• EXERCISE DESCRIPTION: Repeat the listing that follows character for character, omitting images.

• MATERIAL PROVIDED:
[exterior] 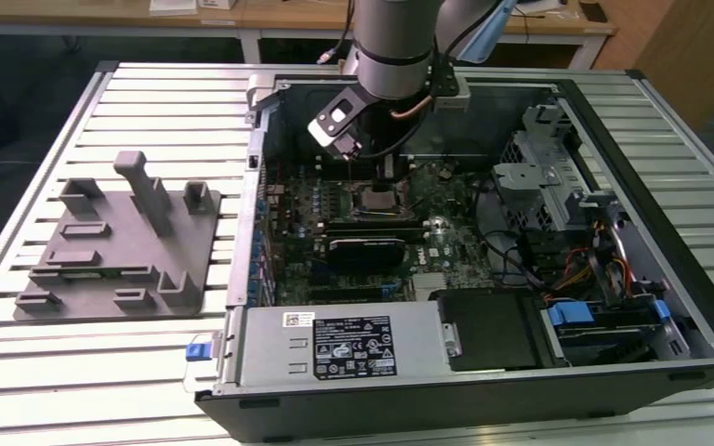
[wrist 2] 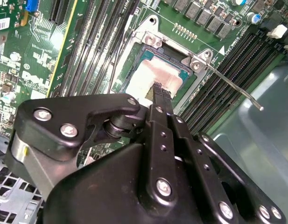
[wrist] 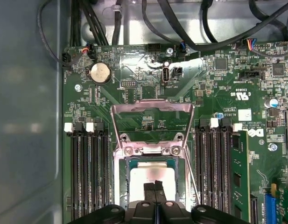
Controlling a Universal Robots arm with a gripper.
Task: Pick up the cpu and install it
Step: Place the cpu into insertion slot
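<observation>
Gripper [wrist: 155, 185] pressed together, I hover over the cpu [wrist: 143, 172] lying in its socket [wrist: 126, 186], retention frame [wrist: 152, 111] flipped open for access.

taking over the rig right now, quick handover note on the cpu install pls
Gripper: shut, tips together right over the cpu, inside the open computer case; I cannot tell if they touch it.
cpu: lying flat in the motherboard socket, not held.
Done: cpu looks placed in the socket.
Left: load plate stands open, and the retention lever is swung out, not latched.
</observation>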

• TASK ANSWER:
[exterior] 
[wrist 2] 
[wrist] 
Controlling a Universal Robots arm with a gripper.
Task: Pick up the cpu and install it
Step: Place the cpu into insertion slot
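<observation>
Gripper [wrist: 155, 185] pressed together, I hover over the cpu [wrist: 143, 172] lying in its socket [wrist: 126, 186], retention frame [wrist: 152, 111] flipped open for access.

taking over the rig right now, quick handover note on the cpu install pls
Gripper: shut, tips together right over the cpu, inside the open computer case; I cannot tell if they touch it.
cpu: lying flat in the motherboard socket, not held.
Done: cpu looks placed in the socket.
Left: load plate stands open, and the retention lever is swung out, not latched.
</observation>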

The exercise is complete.